— Task instructions —
Wherever pictures appear in the listing below, leave them out, and copy exactly, and only, everything from the line with "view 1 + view" down to the line with "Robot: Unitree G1".

-------------------------

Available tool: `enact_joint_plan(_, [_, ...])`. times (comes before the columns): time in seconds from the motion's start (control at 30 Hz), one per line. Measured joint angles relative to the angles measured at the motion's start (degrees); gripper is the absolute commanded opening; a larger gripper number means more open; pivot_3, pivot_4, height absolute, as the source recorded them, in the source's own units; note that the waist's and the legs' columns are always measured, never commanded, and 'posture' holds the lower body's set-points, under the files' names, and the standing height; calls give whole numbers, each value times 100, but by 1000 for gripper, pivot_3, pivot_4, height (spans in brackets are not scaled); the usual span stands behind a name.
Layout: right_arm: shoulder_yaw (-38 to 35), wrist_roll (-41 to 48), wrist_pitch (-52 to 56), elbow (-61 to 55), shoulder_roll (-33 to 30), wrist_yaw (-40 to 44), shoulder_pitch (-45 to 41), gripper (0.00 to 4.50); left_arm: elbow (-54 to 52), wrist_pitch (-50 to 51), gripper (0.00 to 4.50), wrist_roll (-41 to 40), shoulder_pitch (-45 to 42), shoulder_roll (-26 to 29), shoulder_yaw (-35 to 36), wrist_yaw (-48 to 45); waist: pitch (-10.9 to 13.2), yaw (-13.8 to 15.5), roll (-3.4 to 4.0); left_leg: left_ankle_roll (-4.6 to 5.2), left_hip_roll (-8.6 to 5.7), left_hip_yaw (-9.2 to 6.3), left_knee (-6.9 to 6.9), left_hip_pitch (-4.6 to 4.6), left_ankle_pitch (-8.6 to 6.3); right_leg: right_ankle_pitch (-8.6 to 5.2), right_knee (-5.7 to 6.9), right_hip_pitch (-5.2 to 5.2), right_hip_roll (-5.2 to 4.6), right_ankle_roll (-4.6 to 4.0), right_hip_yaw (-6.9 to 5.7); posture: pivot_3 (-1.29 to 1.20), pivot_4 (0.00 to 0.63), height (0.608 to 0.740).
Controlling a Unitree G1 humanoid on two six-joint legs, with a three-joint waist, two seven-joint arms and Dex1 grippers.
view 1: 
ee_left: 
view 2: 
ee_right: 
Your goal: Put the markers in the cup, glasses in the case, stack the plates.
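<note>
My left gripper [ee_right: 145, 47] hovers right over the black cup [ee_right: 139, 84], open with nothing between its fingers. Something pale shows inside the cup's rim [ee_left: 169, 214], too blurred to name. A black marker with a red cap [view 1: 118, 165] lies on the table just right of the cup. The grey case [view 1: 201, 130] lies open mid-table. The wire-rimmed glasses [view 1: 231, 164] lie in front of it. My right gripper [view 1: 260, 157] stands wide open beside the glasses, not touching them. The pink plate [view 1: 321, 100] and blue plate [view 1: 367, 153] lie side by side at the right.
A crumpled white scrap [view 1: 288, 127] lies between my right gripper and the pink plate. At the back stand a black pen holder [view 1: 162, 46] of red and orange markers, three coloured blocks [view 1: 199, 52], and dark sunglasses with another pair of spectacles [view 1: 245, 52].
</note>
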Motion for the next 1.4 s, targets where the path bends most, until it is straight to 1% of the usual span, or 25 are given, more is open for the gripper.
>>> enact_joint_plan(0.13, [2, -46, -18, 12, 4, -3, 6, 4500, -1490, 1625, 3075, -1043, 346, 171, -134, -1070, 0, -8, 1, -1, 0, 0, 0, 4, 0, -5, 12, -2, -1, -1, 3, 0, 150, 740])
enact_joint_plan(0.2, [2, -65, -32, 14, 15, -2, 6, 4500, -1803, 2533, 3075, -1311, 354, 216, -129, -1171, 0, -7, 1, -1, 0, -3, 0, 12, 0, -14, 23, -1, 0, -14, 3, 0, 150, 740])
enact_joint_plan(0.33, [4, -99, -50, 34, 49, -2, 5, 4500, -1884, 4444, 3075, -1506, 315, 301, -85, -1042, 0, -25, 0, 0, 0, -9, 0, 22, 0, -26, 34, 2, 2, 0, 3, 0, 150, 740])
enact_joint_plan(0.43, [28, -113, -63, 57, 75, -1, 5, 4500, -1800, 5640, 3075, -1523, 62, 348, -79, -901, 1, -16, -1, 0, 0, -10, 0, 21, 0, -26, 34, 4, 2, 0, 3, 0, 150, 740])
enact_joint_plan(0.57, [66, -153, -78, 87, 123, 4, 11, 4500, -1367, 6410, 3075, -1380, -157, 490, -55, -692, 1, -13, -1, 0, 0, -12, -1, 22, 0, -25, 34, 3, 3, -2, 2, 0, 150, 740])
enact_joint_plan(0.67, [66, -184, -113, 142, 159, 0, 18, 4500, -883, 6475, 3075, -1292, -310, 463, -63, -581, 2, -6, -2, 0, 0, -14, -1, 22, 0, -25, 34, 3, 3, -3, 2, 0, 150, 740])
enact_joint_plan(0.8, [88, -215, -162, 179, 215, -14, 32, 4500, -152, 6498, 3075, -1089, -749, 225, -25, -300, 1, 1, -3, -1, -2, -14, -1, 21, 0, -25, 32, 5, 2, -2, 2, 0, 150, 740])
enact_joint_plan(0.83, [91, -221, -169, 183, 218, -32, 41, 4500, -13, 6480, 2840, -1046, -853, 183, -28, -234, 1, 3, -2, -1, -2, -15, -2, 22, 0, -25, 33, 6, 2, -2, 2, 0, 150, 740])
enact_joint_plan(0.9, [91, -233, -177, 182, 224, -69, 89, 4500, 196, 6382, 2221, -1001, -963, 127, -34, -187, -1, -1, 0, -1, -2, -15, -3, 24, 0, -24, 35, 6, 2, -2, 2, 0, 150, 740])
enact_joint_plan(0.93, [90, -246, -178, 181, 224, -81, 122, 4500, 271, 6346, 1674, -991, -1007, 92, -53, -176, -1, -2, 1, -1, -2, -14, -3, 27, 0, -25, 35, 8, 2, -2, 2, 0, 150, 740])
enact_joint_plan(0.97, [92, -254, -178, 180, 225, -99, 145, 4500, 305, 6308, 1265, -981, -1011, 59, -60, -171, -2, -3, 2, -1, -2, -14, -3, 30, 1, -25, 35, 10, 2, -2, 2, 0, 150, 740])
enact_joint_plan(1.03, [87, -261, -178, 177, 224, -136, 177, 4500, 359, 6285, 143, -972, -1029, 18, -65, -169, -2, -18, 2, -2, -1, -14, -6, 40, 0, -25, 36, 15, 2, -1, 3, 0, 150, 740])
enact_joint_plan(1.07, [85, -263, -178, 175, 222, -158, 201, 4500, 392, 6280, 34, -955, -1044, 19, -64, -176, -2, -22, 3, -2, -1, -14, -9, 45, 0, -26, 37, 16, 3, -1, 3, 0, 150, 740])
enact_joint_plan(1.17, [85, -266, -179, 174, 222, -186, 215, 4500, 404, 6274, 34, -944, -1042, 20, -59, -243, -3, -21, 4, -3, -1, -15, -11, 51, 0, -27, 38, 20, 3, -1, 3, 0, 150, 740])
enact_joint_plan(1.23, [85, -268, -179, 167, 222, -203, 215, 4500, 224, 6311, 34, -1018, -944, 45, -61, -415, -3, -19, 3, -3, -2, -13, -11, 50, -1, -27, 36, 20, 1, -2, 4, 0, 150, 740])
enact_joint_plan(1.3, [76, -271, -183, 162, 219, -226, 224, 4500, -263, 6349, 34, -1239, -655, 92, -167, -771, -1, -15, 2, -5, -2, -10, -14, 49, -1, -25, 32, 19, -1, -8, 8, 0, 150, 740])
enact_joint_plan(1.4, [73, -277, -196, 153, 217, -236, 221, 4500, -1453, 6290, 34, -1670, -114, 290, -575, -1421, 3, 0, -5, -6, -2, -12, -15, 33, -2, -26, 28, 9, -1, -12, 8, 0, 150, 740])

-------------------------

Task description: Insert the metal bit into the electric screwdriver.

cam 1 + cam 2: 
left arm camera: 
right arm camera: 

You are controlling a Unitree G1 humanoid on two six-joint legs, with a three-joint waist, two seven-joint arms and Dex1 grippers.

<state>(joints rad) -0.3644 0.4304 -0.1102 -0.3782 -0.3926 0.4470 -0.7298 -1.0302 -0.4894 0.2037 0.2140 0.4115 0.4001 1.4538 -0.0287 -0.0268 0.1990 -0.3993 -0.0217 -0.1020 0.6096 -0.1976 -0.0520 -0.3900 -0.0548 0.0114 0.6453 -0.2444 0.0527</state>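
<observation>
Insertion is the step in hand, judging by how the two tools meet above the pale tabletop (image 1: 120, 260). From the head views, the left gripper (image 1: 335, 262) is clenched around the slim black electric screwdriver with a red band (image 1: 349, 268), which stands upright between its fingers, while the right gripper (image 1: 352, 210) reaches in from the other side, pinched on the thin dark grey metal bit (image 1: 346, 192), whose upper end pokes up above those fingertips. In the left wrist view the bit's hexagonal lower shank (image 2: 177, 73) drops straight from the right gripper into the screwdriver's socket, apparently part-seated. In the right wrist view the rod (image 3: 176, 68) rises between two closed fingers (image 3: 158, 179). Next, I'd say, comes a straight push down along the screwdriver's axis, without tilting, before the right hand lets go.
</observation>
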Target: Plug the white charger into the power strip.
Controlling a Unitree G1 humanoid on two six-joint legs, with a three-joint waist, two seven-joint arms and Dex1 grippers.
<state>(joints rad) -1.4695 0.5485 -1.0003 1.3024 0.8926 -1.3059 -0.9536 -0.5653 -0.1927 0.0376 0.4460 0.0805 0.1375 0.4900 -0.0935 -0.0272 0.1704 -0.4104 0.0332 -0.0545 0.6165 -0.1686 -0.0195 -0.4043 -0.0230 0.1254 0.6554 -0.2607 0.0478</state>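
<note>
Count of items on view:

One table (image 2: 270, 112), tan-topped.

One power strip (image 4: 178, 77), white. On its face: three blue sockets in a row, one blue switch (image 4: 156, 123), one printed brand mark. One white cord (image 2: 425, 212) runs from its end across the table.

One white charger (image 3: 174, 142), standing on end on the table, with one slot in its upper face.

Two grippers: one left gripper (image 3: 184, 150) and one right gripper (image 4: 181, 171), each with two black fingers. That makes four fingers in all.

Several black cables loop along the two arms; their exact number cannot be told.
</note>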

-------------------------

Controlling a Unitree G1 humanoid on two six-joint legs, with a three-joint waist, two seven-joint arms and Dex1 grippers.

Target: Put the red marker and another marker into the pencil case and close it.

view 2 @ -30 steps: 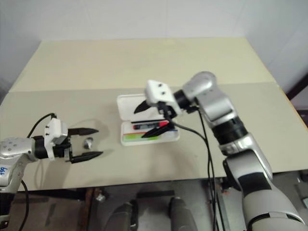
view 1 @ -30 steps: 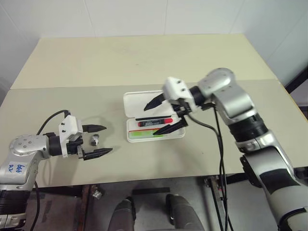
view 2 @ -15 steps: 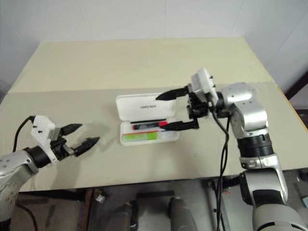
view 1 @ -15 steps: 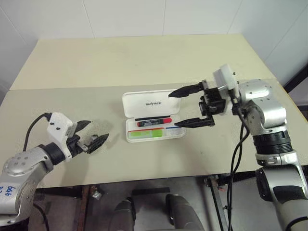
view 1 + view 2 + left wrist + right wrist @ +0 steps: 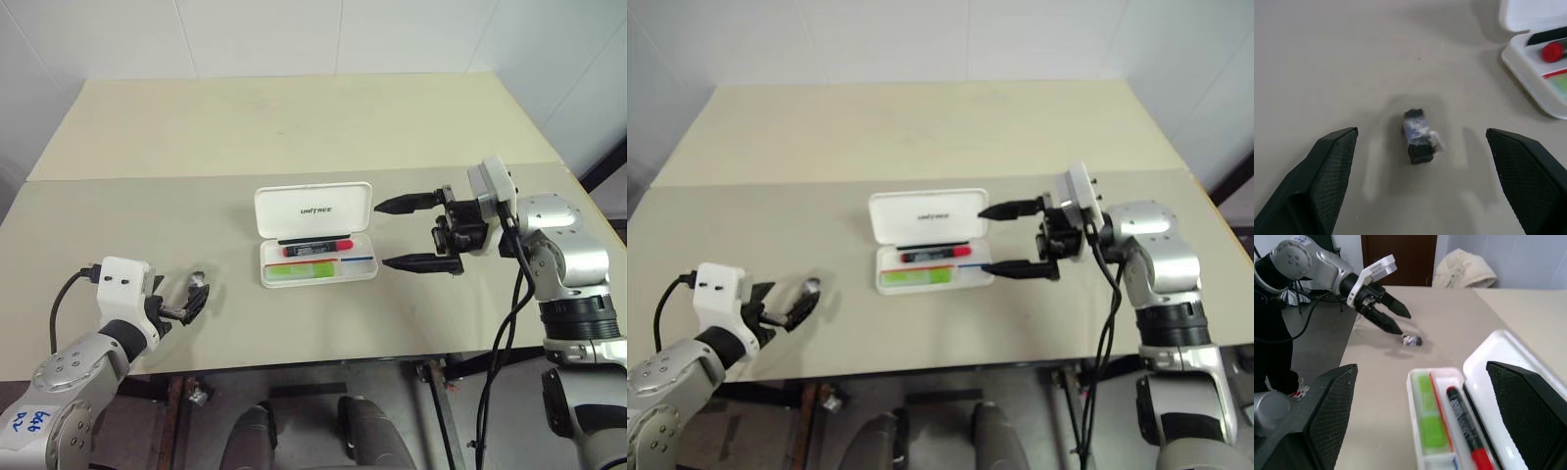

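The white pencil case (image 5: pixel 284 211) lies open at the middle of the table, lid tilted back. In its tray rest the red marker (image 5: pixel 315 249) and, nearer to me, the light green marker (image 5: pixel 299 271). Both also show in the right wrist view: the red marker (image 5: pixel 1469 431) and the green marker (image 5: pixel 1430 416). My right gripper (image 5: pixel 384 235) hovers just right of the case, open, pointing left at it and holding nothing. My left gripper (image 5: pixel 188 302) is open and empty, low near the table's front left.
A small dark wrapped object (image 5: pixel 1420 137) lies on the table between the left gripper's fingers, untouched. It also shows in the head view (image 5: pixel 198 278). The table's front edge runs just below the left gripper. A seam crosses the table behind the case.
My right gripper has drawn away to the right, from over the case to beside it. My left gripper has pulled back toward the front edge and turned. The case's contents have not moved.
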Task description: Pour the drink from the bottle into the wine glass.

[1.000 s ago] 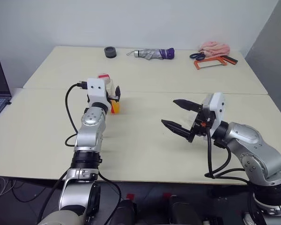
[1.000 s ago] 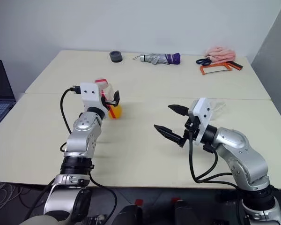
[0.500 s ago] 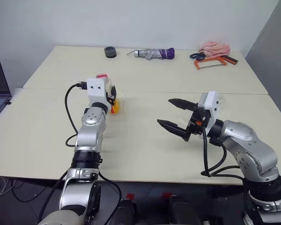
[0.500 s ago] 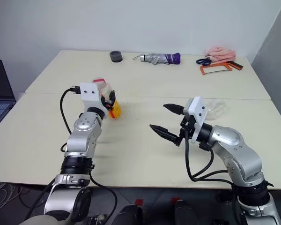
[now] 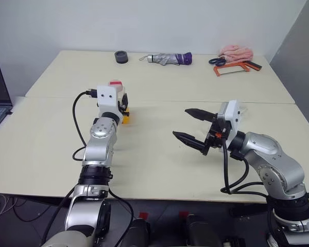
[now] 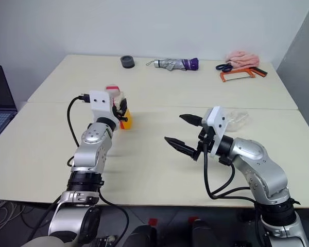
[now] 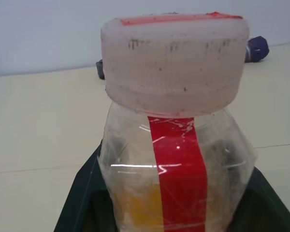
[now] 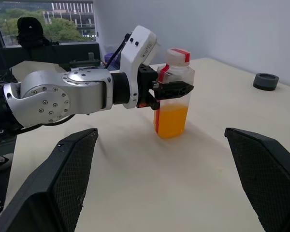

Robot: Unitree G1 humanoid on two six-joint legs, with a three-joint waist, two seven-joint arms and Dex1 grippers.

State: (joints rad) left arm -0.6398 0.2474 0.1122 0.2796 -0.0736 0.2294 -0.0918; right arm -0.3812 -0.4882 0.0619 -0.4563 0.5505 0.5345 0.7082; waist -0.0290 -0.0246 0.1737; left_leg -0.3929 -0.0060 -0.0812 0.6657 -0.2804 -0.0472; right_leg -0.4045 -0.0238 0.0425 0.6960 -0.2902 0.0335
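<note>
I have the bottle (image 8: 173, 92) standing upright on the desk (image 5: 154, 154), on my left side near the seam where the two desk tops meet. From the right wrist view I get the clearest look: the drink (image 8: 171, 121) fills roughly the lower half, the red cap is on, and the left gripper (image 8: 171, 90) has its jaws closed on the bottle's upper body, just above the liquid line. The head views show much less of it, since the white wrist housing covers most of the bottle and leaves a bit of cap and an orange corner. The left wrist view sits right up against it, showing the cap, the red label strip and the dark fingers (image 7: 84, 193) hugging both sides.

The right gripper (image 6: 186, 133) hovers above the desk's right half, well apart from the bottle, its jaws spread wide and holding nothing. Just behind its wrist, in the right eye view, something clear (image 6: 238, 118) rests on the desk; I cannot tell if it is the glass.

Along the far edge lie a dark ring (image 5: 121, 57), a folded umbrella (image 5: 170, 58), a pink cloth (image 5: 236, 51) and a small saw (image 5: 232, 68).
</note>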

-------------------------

— Solution below —
view 1 + view 2 + left wrist + right wrist @ +0 steps: 

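The white pencil case (image 5: pixel 284 211) lies open at the middle of the table, lid tilted back. In its tray rest the red marker (image 5: pixel 315 249) and, nearer to me, the light green marker (image 5: pixel 299 271). Both also show in the right wrist view: the red marker (image 5: pixel 1469 431) and the green marker (image 5: pixel 1430 416). My right gripper (image 5: pixel 384 235) hovers just right of the case, open, pointing left at it and holding nothing. My left gripper (image 5: pixel 188 302) is open and empty, low near the table's front left.
A small dark wrapped object (image 5: pixel 1420 137) lies on the table between the left gripper's fingers, untouched. It also shows in the head view (image 5: pixel 198 278). The table's front edge runs just below the left gripper. A seam crosses the table behind the case.
My right gripper has drawn away to the right, from over the case to beside it. My left gripper has pulled back toward the front edge and turned. The case's contents have not moved.
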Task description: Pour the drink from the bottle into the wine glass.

[1.000 s ago] 
[1.000 s ago] 
[0.500 s ago] 
[0.500 s ago] 
[now] 
[now] 
[now] 
[now] 

Robot: Unitree G1 humanoid on two six-joint legs, with a three-joint waist, two seven-joint arms and Dex1 grippers.

The answer has been fully stated.